#### Exercise objective
Using the records below, output the stretch that opens with the line containing "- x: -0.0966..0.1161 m" and closes with the line containing "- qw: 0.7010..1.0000", exactly and including both lines, with nothing more.

#### Records shown
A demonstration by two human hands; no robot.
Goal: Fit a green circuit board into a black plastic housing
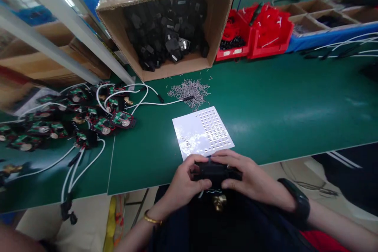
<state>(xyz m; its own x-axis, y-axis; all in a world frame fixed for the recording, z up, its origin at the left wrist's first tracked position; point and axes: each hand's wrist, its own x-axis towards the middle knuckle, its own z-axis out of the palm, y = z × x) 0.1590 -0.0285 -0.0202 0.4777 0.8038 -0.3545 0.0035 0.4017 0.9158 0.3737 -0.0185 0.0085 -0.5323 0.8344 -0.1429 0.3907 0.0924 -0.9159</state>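
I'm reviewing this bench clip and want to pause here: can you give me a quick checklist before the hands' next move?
1. Both hands grip the black housing: left hand, right hand: ok.
2. Brass part hanging below the housing is seated properly: cannot tell.
3. White perforated plate lies flat near the hands: ok.
4. Pile of small metal pins within sight on the green table: ok.
5. Cardboard box holds black parts: ok.

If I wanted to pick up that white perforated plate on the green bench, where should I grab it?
Probably by the plain left strip of the white perforated plate, coming from its near-left edge. It lies flat, so the fingers would have to slide under the rim; that strip looks free of holes, while the right part seems to carry small pieces.
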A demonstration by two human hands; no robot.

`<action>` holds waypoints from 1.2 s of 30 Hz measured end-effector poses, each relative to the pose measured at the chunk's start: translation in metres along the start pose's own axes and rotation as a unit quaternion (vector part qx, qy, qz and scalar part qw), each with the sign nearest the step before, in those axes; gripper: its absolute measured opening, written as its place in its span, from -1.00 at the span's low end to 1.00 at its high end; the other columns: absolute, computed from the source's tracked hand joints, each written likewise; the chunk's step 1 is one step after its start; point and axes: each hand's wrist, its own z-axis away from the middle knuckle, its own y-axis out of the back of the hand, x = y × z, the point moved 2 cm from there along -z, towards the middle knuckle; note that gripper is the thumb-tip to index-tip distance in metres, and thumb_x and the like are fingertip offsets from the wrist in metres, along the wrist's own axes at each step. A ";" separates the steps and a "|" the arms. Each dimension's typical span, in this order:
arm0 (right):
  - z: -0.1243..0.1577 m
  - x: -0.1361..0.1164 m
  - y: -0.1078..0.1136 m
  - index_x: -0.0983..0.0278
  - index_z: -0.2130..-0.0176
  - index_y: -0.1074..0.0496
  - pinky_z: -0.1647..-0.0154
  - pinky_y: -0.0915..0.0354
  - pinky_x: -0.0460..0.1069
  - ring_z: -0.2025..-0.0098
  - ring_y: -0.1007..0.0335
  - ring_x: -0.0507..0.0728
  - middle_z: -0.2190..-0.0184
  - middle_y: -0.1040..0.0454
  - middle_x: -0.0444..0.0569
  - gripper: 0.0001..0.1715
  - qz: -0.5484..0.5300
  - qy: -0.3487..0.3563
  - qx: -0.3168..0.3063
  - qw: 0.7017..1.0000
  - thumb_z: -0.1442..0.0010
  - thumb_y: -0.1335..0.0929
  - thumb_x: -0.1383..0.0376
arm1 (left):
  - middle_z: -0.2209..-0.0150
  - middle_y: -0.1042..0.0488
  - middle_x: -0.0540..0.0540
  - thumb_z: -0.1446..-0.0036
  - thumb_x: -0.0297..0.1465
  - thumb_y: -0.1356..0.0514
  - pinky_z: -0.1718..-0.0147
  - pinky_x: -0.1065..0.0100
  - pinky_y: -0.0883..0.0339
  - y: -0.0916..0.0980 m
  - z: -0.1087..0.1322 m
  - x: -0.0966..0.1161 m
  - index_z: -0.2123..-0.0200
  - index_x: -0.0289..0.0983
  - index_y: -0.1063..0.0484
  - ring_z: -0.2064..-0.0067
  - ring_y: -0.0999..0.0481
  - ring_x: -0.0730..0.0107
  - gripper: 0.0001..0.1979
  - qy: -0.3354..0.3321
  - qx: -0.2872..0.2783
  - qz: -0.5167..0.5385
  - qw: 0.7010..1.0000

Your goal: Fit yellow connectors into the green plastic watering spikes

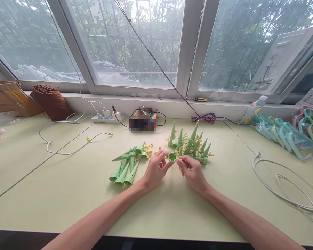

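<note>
My left hand (156,169) pinches a green cone-shaped spike (172,157), its round open end turned toward me. My right hand (191,169) is closed beside it, fingertips pinched on a small yellow piece (179,159) at the spike's rim. Both hands hover just above the pale green table (67,187). To the left lies a pile of green spikes (127,165) on their sides, with small yellow pieces (148,150) next to them. Behind my hands, several green spikes (190,142) stand upright with yellow pieces fitted.
A white cable (67,147) and power strip (106,118) lie at the back left, next to a brown bag (50,102) and cardboard (7,97). Packed turquoise items (284,133) and a bottle (253,109) sit at the right. Another white cable (284,187) loops near the right edge.
</note>
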 end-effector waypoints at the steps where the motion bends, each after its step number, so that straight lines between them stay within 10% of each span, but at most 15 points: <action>1: 0.000 0.000 0.000 0.30 0.23 -0.48 0.55 -0.23 -0.07 0.59 -0.20 -0.01 0.49 -0.39 -0.11 -0.68 0.000 0.000 -0.003 1.000 -0.36 -0.31 0.11 | 0.28 -0.34 -0.01 -0.30 -0.33 -0.18 0.55 0.55 -0.29 0.000 0.000 0.000 0.15 -0.23 -0.41 0.45 -0.31 0.58 -0.88 0.000 0.002 0.002 1.000; 11: -0.001 0.000 0.004 0.28 0.20 -0.46 0.56 -0.26 -0.06 0.52 -0.30 0.04 0.44 -0.44 -0.04 -0.68 0.039 0.012 0.048 0.998 -0.39 -0.28 0.10 | 0.27 -0.42 -0.06 -0.23 -0.18 -0.22 0.59 0.53 -0.27 0.001 -0.001 0.002 0.15 -0.27 -0.41 0.51 -0.32 0.59 -0.72 0.111 0.010 0.093 0.989; 21: -0.001 -0.002 0.002 0.25 0.18 -0.49 0.51 -0.28 -0.06 0.52 -0.30 0.03 0.38 -0.47 -0.04 -0.72 0.062 0.049 0.006 0.997 -0.40 -0.27 0.16 | 0.66 -0.34 -0.03 -0.22 0.09 -0.09 0.72 0.48 -0.01 -0.002 -0.001 0.000 0.54 -0.34 -0.38 0.69 -0.24 0.55 -0.40 0.289 -0.081 0.284 0.911; 36: -0.002 -0.001 0.004 0.27 0.26 -0.45 0.54 -0.23 -0.05 0.57 -0.21 0.03 0.52 -0.36 -0.11 -0.67 0.045 0.017 0.004 0.999 -0.38 -0.28 0.09 | 0.69 -0.29 0.08 -0.20 0.08 -0.14 0.70 0.50 -0.02 -0.002 0.000 -0.010 0.43 -0.27 -0.29 0.72 -0.17 0.59 -0.50 0.241 -0.130 0.260 0.926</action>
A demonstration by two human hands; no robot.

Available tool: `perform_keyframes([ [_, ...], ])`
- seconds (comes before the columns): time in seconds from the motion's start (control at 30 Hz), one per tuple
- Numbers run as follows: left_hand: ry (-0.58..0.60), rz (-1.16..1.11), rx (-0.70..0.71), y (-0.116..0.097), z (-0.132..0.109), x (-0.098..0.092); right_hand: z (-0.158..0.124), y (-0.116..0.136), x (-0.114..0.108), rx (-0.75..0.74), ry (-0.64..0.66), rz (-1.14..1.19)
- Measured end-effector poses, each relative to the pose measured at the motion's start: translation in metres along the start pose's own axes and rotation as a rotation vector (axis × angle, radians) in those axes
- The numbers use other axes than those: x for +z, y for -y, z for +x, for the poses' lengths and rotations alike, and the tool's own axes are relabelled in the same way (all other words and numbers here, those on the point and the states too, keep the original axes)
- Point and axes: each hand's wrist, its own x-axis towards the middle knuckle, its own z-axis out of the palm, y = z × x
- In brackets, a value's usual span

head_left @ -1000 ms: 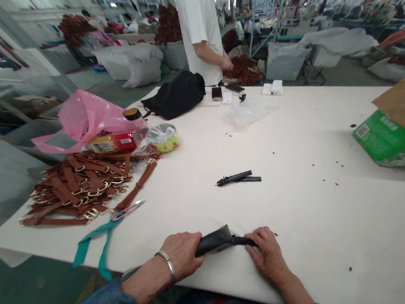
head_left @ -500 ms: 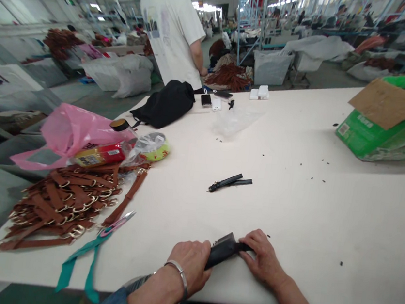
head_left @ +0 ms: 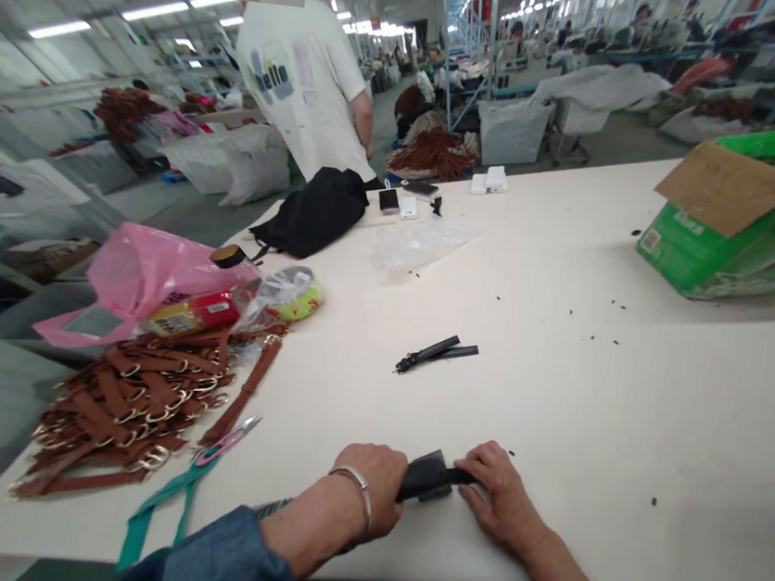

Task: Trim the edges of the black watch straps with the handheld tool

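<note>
My left hand (head_left: pixel 370 489), with a silver bangle at the wrist, is wrapped round a black blocky object (head_left: pixel 423 477). Its kind does not show; part of it is hidden in my fist. A grey ribbed piece (head_left: pixel 275 507) shows beneath that wrist. To the right, my right hand (head_left: pixel 492 489) pinches a thin black strap (head_left: pixel 459 476) that meets the end of the black object. Further out on the table lie black straps with small metal fittings (head_left: pixel 431 354), touched by neither hand.
A heap of brown straps with gold buckles (head_left: pixel 129 401) lies left on the white table (head_left: pixel 557 403). Beside it are scissors (head_left: pixel 230 441) with teal cloth, a pink bag (head_left: pixel 145 263) and a black bag (head_left: pixel 316 212). A green box (head_left: pixel 721 245) stands right. A person (head_left: pixel 306 76) stands beyond.
My left hand and the black object have tilted to a flatter angle, and more of my left sleeve shows. My right hand has barely moved. The person behind the table has shifted slightly.
</note>
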Motion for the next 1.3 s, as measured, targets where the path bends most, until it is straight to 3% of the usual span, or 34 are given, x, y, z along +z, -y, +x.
perform_keyframes([
  [0.13,0.019,0.017,0.001,0.009,0.003,-0.004,0.0,0.0,0.0,-0.006,-0.001,-0.001],
  [0.3,0.007,-0.003,0.02,-0.001,0.018,-0.004,0.001,0.0,-0.001,0.015,0.008,-0.004],
  [0.57,0.035,-0.019,0.005,0.019,0.006,0.006,0.001,-0.001,-0.002,0.002,0.024,0.016],
  [0.77,0.025,-0.035,0.015,0.007,0.024,0.002,-0.001,-0.005,0.0,0.002,0.021,0.012],
  [1.03,0.026,-0.015,-0.001,0.02,0.001,0.003,0.0,-0.006,-0.002,-0.002,0.045,0.03],
  [1.3,0.022,-0.038,0.022,0.005,0.023,-0.001,0.001,-0.009,-0.003,-0.032,0.039,0.041],
])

#### Reply to the task
  - x: -0.0966..0.1161 m
  - index_z: -0.2123..-0.0200
  - index_x: -0.0289..0.0983
  - index_y: -0.1063..0.0484
  - ring_z: -0.2064..-0.0067
  - ring_y: -0.0999..0.0481
  - ring_x: -0.0730..0.0107
  - gripper: 0.0001..0.1979
  - qy: -0.3354..0.3321
  - qx: -0.2872..0.2783
  - qz: -0.5167..0.5385
  - qw: 0.7010..1.0000

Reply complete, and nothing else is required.